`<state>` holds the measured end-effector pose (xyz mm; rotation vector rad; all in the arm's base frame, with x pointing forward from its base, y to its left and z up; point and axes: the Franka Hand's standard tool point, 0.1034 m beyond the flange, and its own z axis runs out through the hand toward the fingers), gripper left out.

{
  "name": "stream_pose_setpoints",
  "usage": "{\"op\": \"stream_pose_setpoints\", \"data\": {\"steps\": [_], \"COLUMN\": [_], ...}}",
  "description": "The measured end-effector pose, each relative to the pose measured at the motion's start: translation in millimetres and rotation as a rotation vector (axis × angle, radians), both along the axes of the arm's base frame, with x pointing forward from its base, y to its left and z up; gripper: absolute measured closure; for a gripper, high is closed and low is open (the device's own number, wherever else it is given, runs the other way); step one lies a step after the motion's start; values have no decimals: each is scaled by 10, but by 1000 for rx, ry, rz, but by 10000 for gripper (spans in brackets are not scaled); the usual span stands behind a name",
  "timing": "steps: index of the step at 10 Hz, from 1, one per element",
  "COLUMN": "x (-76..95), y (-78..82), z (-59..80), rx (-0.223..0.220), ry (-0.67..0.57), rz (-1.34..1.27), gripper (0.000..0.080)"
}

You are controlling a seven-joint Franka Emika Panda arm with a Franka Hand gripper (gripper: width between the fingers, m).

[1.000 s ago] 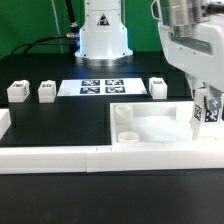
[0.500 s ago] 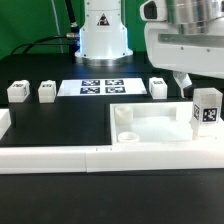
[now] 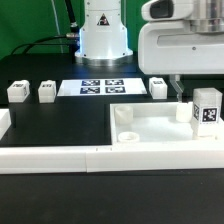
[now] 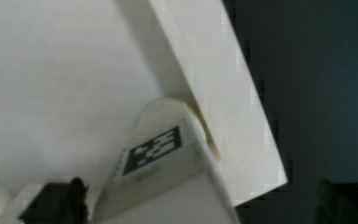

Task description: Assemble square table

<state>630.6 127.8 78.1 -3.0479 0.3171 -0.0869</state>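
Outside, one leg (image 3: 207, 108) stands upright at a corner of the slab (image 3: 150, 128) on the exterior view's right, while three legs (image 3: 46, 91) wait loose on the worktop (image 3: 60, 125) beyond. From the wrist, the tool (image 4: 202, 200) hangs wide and empty above that leg, so roughly a quarter of the job looks done.

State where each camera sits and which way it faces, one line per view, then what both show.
Exterior view: off the arm, low at the table's near edge, facing across the square table slab toward the robot base; the arm fills the upper part on the exterior view's right.
Wrist view: on the wrist, looking down between the open jaws at the slab's rim; only the two jaw tips show.
Shared: the slab and, apparently, the tagged leg block standing on it.
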Motion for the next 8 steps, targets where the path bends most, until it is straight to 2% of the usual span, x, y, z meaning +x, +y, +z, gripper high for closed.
{"op": "stream_pose_setpoints", "data": {"steps": [2, 3, 4, 5, 6, 8], "x": [-8, -9, -8, -9, -11, -12], "y": [9, 16, 14, -28, -49, -54], "z": [-29, -29, -30, -36, -44, -47], "rx": [-2, 1, 5, 9, 10, 21], "ry": [-27, -26, -23, -15, -11, -2], "rz": [102, 82, 48, -28, -71, -190], "gripper": [150, 251, 251, 434, 496, 496]}}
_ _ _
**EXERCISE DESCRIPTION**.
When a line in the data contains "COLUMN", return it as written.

**WORKED SOLUTION**.
  "usage": "{\"op\": \"stream_pose_setpoints\", \"data\": {\"steps\": [_], \"COLUMN\": [_], ...}}",
  "COLUMN": "x (-76..95), y (-78..82), z (-59..80), rx (-0.223..0.220), ry (-0.67..0.57), rz (-1.34..1.27), gripper (0.000..0.080)"

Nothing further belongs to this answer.